Only one thing is required: the number of lines in the entries below that contain "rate".
┌─ Available data
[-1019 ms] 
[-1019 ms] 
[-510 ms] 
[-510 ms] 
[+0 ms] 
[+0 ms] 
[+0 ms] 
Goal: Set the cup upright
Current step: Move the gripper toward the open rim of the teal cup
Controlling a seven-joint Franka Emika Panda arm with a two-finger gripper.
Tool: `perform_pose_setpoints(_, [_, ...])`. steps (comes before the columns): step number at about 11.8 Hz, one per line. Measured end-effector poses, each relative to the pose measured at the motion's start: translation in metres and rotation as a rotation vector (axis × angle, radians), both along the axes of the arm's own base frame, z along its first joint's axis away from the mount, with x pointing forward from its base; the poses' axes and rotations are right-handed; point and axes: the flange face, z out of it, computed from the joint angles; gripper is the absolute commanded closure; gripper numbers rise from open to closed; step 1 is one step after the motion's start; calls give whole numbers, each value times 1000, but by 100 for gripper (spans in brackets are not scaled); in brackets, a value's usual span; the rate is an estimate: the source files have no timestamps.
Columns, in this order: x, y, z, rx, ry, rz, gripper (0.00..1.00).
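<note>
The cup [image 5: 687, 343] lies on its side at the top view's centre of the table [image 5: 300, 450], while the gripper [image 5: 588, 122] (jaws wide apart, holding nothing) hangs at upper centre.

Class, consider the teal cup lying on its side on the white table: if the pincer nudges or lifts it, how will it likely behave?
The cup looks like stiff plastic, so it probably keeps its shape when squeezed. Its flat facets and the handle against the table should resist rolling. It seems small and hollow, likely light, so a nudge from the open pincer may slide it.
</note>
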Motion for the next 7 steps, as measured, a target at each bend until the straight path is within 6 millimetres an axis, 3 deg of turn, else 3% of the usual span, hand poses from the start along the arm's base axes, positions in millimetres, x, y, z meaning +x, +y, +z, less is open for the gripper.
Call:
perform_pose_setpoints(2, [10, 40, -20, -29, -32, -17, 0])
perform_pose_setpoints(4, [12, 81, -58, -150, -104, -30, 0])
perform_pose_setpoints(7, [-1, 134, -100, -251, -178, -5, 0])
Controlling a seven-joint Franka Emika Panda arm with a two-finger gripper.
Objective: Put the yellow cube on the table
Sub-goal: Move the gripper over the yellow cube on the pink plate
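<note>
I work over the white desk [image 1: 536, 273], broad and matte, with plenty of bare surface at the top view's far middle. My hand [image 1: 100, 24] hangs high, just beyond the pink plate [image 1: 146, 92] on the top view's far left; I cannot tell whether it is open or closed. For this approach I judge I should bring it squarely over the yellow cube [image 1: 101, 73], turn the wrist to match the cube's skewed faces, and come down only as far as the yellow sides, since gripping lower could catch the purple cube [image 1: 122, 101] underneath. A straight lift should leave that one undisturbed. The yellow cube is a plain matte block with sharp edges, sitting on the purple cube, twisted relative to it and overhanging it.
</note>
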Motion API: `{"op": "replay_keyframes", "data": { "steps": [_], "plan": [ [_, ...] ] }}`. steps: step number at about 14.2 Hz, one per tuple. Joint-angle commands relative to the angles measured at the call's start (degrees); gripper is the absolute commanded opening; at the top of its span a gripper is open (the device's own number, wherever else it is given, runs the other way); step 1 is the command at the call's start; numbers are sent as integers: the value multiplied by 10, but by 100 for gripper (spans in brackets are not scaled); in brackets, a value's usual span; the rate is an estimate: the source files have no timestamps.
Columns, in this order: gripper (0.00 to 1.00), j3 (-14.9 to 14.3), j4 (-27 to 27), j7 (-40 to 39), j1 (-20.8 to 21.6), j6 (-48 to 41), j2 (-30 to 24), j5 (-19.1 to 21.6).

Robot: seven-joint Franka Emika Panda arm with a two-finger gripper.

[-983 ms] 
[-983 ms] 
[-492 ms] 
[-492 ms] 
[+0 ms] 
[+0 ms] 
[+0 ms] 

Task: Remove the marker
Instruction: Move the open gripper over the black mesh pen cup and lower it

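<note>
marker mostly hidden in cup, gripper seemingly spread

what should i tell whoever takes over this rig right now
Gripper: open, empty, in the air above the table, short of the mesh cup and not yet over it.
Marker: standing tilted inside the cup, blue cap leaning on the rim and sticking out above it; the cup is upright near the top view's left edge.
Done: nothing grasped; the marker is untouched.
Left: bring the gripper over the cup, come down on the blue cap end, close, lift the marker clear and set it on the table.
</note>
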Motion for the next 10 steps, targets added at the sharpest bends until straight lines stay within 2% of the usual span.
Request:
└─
### Result
2